• **What is required**
Pictures aside, write every record out again word for word.

[Stored records]

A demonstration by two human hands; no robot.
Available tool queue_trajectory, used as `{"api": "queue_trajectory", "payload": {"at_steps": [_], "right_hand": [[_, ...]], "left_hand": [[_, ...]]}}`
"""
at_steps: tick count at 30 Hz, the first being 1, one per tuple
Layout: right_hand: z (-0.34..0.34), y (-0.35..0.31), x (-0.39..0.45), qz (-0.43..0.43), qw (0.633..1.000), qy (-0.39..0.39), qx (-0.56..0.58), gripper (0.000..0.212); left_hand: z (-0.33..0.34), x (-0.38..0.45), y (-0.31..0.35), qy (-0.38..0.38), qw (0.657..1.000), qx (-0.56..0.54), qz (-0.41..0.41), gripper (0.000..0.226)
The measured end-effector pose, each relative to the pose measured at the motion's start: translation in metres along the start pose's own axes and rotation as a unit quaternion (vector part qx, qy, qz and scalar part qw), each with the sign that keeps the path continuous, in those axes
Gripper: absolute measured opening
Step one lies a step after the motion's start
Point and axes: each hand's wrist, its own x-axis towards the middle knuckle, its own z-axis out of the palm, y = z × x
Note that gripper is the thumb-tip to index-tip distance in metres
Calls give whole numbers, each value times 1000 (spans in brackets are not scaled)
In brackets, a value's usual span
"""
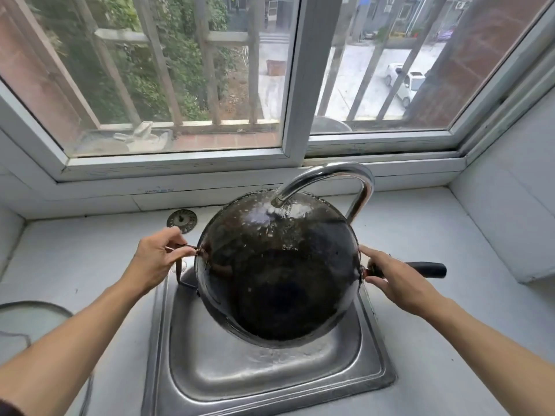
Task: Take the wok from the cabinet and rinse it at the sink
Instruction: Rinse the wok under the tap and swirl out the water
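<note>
Left fingers pinch the small loop handle at the left rim of the wok; the thumb and curled fingertips close on the metal. Right hand lies over the root of the long black handle, forefinger extended along the rim — whether the lower fingers wrap the handle cannot be told, since the hand's back hides them. Between the two hands the wok hangs tilted above the sink, dark bowl turned toward the viewer, near rim low over the basin, far rim raised under the spout of the faucet. Water strikes the upper inner wall and beads across it. The wok's long axis — loop handle to long handle — runs left to right, parallel to the front edge of the sink, so any further tilt would pivot about this line, both wrists rolling together. Both forearms reach forward, roughly symmetrical, over the counter. A drain strainer rests on the counter near the sink's back left corner. Rinsing appears under way.
</note>
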Motion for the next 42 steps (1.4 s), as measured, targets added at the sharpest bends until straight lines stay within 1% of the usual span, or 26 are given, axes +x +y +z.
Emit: {"api": "queue_trajectory", "payload": {"at_steps": [11,16,19,21,27,30,32,33,35,36,39,42], "right_hand": [[0,16,-28,23,999,19,17,68],[-1,16,-32,25,999,23,17,67],[-2,13,-31,28,999,28,27,66],[-3,10,-30,22,999,29,29,68],[0,-5,-24,11,1000,-3,14,66],[5,-13,-23,4,1000,-12,11,65],[7,-17,-23,-7,1000,-21,9,60],[7,-20,-23,-19,999,-26,-5,54],[7,-23,-24,-65,994,-35,-76,37],[6,-25,-25,-86,989,-42,-110,32],[4,-32,-31,-117,979,-48,-162,27],[5,-39,-36,-140,975,-31,-168,26]], "left_hand": [[15,12,25,-17,998,17,56,23],[14,8,26,-19,998,4,52,22],[10,3,25,-22,998,-12,54,25],[7,0,22,-21,998,10,59,25],[-9,-25,7,-17,992,61,109,22],[-17,-38,1,-18,992,45,117,19],[-22,-48,-2,-17,991,32,129,22],[-25,-54,-3,-18,990,32,139,29],[-31,-67,-5,-20,986,53,155,45],[-34,-73,-5,-18,984,71,161,49],[-42,-89,-10,-22,976,123,180,47],[-48,-103,-13,-35,962,181,203,46]]}}
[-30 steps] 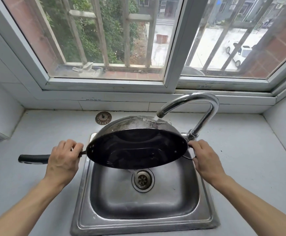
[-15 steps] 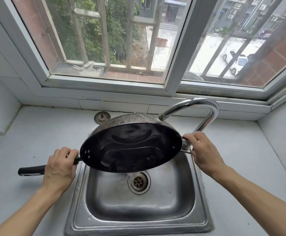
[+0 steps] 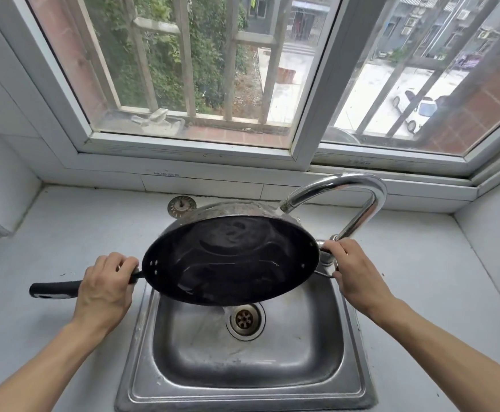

• **Exercise output**
A demonstration by two human hands; no robot.
Available tool queue_trajectory, used as `{"api": "queue_trajectory", "payload": {"at_steps": [_], "right_hand": [[_, ...]], "left_hand": [[_, ...]]}}`
"""
at_steps: tick count at 30 Hz, the first being 1, one per tuple
Layout: right_hand: z (-0.34..0.34), y (-0.35..0.31), x (-0.39..0.45), qz (-0.43..0.43), qw (0.633..1.000), qy (-0.39..0.39), qx (-0.56..0.58), gripper (0.000..0.212); left_hand: z (-0.33..0.34), x (-0.38..0.45), y (-0.31..0.35), qy (-0.38..0.38), qw (0.657..1.000), qx (-0.56..0.54), qz (-0.41..0.41), gripper (0.000..0.226)
The measured end-effector pose, each relative to the pose measured at the motion's start: translation in metres along the start pose's own axes and rotation as a unit quaternion (vector part qx, qy, qz and scalar part qw), each with the sign that keeps the path continuous, in those axes
Gripper: absolute measured opening
Step one lies a step after the motion's start
Point and axes: each hand's wrist, its own x-axis towards the middle knuckle, its own z-axis out of the palm, y = z × x
Note that gripper is the thumb-tip to index-tip distance in metres
Calls give whole numbers, each value times 1000 (spans in brackets are not scaled)
In brackets, a value's usual span
"""
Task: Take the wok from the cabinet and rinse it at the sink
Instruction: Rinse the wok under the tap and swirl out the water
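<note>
Left fingers pinch the small loop handle at the left rim of the wok; the thumb and curled fingertips close on the metal. Right hand lies over the root of the long black handle, forefinger extended along the rim — whether the lower fingers wrap the handle cannot be told, since the hand's back hides them. Between the two hands the wok hangs tilted above the sink, dark bowl turned toward the viewer, near rim low over the basin, far rim raised under the spout of the faucet. Water strikes the upper inner wall and beads across it. The wok's long axis — loop handle to long handle — runs left to right, parallel to the front edge of the sink, so any further tilt would pivot about this line, both wrists rolling together. Both forearms reach forward, roughly symmetrical, over the counter. A drain strainer rests on the counter near the sink's back left corner. Rinsing appears under way.
</note>
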Motion for the next 42 steps (1.4 s), as measured, targets added at the sharpest bends until straight lines stay within 1% of the usual span, or 26 are given, axes +x +y +z.
Emit: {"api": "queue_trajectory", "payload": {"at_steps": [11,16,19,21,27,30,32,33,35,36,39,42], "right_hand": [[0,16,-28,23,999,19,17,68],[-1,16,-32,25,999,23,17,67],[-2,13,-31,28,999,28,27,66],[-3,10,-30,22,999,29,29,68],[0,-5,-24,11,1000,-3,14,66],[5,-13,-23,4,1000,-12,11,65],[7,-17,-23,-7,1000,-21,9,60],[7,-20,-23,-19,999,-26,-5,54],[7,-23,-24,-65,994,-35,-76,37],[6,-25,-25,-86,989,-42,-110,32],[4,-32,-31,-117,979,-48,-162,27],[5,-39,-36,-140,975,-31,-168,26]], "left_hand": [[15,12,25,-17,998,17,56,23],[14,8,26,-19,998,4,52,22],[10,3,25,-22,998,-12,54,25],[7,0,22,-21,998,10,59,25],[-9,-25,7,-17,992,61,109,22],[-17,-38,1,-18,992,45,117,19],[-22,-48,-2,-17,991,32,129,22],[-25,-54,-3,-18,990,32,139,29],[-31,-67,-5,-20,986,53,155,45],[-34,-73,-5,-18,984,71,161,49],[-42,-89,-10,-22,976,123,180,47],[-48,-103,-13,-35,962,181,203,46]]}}
[-30 steps] 
[-15 steps] 
[+0 steps] 

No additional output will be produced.